DNA and tissue collections

The Natural History Museum of Denmark has been selected as the national repository for DNA and tissue samples. All DNA and tissue samples from Denmark, Greenland and the Faeroe Islands are deposited here alongside samples collected abroad by Danish researchers.

For more than 25 years the Natural History Museum of Denmark has collected DNA and tissue samples of more than 25,000 species of plants and animals. The primary purpose is to secure the samples in order to document biological diversity. The museum also encourages the use of the samples in international not-for-profit experiments, studies of phylogeny and medicinal research.

DNA og tissue samples are kept in liquid nitrogen at temperatures below minus 150 °C (Photo: Lennart Søgård-Høyer)

The DNA and tissue collections of the Natural History Museum of Denmark are part of an international network of DNA and tissue repositories, whose purpose it is to collect and preserve samples from a selection of Earth’s many millions of species.

DNA and tissue collections contain samples of tissue or blood from plants or animals. The samples are either preserved in frozen form or a grown as new plant tissue in artificial environments. In this way, the genetic content of the samples can be maintained for very long timespans, partly as documents of biological diversity, partly to secure the material for future researchers.

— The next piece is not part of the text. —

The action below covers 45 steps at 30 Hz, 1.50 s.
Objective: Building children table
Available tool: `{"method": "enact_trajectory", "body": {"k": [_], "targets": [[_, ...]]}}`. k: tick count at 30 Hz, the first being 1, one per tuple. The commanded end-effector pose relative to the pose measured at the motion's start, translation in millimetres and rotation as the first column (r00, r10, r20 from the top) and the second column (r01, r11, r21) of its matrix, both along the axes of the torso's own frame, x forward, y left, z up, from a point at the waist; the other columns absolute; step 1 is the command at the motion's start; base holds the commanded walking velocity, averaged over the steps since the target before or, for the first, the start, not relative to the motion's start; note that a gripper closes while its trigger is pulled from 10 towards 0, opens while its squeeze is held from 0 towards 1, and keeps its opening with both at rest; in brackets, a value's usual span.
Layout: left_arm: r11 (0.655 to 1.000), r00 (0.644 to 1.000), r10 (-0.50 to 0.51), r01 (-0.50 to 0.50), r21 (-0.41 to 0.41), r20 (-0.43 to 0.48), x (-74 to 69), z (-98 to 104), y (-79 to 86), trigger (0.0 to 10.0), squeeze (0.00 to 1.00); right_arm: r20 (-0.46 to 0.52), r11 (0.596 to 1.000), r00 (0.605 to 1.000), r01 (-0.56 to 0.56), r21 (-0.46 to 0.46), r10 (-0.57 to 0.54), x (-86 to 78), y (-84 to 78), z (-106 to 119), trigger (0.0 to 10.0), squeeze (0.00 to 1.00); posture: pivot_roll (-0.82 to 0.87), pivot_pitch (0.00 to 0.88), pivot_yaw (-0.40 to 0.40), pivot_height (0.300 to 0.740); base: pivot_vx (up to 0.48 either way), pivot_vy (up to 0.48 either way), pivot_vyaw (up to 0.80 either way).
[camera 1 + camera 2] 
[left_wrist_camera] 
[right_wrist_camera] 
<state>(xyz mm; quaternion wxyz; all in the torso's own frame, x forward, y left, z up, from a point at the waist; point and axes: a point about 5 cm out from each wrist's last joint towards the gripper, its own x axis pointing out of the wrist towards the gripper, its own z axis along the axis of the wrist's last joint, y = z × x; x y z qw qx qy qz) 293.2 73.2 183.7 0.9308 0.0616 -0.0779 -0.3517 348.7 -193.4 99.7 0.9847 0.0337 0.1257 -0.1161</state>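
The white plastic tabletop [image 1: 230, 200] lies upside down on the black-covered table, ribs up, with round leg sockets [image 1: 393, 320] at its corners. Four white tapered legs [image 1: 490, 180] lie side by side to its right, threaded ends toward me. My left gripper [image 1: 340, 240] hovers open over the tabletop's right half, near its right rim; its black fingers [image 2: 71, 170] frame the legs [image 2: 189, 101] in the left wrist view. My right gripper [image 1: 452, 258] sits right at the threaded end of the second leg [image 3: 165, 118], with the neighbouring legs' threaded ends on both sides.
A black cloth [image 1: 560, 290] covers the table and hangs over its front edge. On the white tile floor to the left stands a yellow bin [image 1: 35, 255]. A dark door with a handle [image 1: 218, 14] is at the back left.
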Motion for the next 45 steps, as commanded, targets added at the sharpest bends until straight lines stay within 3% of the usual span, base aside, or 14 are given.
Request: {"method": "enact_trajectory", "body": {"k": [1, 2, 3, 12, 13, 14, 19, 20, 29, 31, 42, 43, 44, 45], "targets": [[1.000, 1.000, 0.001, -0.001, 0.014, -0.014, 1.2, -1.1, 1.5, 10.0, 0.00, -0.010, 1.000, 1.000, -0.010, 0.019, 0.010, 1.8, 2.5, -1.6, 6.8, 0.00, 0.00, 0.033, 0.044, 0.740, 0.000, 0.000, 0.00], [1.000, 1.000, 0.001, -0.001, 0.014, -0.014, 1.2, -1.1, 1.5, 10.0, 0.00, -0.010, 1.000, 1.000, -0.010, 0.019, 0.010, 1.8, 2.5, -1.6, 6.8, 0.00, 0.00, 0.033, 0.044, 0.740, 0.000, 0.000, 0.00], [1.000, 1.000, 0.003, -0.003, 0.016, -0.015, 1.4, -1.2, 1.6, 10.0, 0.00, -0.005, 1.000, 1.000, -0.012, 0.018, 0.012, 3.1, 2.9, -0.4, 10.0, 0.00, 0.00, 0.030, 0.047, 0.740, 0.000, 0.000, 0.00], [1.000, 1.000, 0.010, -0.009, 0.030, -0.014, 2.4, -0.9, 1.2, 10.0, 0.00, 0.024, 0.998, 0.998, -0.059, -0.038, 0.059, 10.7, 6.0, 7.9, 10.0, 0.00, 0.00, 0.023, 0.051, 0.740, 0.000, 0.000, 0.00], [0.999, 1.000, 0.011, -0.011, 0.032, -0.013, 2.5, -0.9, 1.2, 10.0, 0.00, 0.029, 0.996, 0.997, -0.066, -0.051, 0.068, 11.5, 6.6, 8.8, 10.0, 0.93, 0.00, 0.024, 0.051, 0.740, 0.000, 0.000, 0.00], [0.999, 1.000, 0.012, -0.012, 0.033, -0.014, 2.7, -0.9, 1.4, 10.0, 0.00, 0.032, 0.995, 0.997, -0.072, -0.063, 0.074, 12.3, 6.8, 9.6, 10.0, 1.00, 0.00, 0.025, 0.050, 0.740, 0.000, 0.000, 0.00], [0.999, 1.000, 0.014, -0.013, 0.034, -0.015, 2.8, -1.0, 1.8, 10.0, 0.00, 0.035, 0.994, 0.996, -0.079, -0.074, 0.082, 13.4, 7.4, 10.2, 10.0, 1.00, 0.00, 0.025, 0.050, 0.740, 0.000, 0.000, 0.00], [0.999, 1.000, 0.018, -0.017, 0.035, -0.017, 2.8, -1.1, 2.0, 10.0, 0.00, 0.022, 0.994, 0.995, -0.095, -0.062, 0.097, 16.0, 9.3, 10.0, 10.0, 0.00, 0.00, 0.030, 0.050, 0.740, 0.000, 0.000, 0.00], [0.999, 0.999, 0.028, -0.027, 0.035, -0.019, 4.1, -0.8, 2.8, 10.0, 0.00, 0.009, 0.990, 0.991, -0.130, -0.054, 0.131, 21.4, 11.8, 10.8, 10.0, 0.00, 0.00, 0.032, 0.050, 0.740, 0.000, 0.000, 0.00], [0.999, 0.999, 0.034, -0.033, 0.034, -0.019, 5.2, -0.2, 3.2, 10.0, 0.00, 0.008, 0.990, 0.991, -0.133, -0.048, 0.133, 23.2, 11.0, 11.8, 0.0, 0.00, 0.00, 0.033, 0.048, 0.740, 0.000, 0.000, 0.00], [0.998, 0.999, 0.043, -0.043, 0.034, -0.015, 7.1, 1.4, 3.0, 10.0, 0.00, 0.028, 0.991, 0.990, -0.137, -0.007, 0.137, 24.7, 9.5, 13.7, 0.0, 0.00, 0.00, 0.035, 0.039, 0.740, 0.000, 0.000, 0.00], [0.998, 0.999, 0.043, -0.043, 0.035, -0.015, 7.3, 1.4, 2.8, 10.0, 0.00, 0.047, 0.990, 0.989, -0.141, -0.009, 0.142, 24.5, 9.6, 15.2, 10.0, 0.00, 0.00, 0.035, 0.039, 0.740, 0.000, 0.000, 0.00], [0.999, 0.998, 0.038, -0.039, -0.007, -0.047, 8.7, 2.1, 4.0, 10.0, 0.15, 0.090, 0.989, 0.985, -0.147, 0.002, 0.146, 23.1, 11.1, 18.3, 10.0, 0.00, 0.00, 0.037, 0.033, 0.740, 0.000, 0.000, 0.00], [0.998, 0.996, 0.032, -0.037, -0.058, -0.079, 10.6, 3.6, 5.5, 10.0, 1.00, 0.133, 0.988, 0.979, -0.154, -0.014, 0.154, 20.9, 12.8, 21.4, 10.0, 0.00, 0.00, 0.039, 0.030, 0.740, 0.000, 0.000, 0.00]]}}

Tissue and DNA is often expensive, time-consuming and difficult to collect, as samples must be made through specific methods, and often in a natural environment. The methods have been developed to avoid sample contamination with “outside” DNA and to ensure their intactness, until they can be included in a secure DNA and tissue repository.

The National DNA and Tissue Repository

The DNA and tissue samples of the museum a kept in the National DNA and Tissue Repository. The purpose of the repository is to maintain samples from Denmark, Greenland and the Faeroe Islands together with samples collected abroad, which have been used in studies by Danish researchers.

Through the repository, Denmark is part of an international network of DNA and tissue repositories, which delegates the work of collecting and preserving samples from the millions of species on our planet.

Botany

The botanical tissue repositories of the Natural History Museum of Denmark encompasses a cryogenic gene bank and a seed gene bank.

The seed gene bank contains seeds from around 800 wild Danish species, 1,000 species from the Botanical Gardens collections and 150 lots of seeds of special relevance to research.

Zoology

The Natural History Museum of Denmark maintains one of the largest collections of DNA and tissue from birds in the world. More than 3,500 species are represented, predominantly as blood samples in a cryogenic collection. The collection also encompasses numerous samples of African reptiles and mammals, as well as a smaller number of arthropods. Future arrangements have been made for the inclusion of prehistoric DNA samples of mammoths and woolly rhinoceroses.